■ WORK TO COMPLETE
Where the word "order" shows up in the entries below, please copy the whole line.

-- Opening Marker --

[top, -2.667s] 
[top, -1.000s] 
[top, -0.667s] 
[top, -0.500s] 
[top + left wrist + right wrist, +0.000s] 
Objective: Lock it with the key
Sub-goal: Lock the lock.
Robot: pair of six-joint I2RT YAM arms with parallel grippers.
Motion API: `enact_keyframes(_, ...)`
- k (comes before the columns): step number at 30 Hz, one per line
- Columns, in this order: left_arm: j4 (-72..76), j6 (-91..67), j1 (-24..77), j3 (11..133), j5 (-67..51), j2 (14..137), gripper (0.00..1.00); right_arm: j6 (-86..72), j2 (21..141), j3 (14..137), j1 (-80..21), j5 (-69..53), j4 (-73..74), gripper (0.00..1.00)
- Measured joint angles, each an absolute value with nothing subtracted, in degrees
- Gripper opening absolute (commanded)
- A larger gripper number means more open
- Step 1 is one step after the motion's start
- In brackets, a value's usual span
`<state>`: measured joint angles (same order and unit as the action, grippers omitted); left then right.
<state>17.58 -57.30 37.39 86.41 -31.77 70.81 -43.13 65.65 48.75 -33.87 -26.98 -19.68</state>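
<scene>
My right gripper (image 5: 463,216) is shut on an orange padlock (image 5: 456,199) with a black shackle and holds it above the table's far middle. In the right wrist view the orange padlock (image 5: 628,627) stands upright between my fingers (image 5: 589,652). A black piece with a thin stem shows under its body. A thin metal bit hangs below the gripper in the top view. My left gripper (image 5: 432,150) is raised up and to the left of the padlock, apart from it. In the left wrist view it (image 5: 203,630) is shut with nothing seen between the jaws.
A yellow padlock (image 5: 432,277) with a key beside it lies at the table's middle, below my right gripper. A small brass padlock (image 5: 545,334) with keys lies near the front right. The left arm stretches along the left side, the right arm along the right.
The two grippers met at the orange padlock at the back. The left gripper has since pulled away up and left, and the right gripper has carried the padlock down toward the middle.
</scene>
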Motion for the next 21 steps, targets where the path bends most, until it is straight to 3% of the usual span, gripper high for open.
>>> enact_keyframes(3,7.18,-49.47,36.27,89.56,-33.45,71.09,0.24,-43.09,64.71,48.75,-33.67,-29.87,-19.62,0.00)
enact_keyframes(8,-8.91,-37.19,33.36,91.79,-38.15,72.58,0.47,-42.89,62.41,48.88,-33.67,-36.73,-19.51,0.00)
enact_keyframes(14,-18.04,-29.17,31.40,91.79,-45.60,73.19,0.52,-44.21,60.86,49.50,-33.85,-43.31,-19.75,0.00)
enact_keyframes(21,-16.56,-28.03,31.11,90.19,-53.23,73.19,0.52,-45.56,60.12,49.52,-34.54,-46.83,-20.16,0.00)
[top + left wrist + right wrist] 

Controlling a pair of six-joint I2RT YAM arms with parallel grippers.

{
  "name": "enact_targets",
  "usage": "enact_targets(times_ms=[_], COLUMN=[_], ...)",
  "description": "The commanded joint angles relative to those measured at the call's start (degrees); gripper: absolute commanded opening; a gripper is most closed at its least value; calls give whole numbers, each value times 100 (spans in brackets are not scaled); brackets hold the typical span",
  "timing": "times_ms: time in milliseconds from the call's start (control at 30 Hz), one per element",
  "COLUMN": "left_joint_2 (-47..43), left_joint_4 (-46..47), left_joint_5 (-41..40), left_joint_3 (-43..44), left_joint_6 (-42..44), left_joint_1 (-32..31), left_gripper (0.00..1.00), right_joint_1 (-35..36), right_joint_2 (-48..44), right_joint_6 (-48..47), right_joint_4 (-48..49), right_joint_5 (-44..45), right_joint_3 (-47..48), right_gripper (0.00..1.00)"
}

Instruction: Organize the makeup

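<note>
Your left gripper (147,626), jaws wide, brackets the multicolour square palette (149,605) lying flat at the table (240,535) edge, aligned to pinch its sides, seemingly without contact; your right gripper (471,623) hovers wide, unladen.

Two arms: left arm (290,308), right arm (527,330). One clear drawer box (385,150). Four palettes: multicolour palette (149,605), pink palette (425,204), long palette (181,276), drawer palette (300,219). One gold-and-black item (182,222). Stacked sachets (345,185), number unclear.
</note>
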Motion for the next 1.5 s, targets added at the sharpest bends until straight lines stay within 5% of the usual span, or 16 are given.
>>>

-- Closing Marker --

■ TASK SOLUTION
- Columns, in this order: left_arm: j4 (-72..76), j6 (-91..67), j1 (-24..77), j3 (11..133), j5 (-67..51), j2 (14..137), gripper (0.00..1.00); right_arm: j6 (-86..72), j2 (21..141), j3 (14..137), j1 (-80..21), j5 (-69..53), j4 (-73..74), gripper (0.00..1.00)
`<state>`: measured joint angles (same order and unit as the action, grippers omitted); left then right.

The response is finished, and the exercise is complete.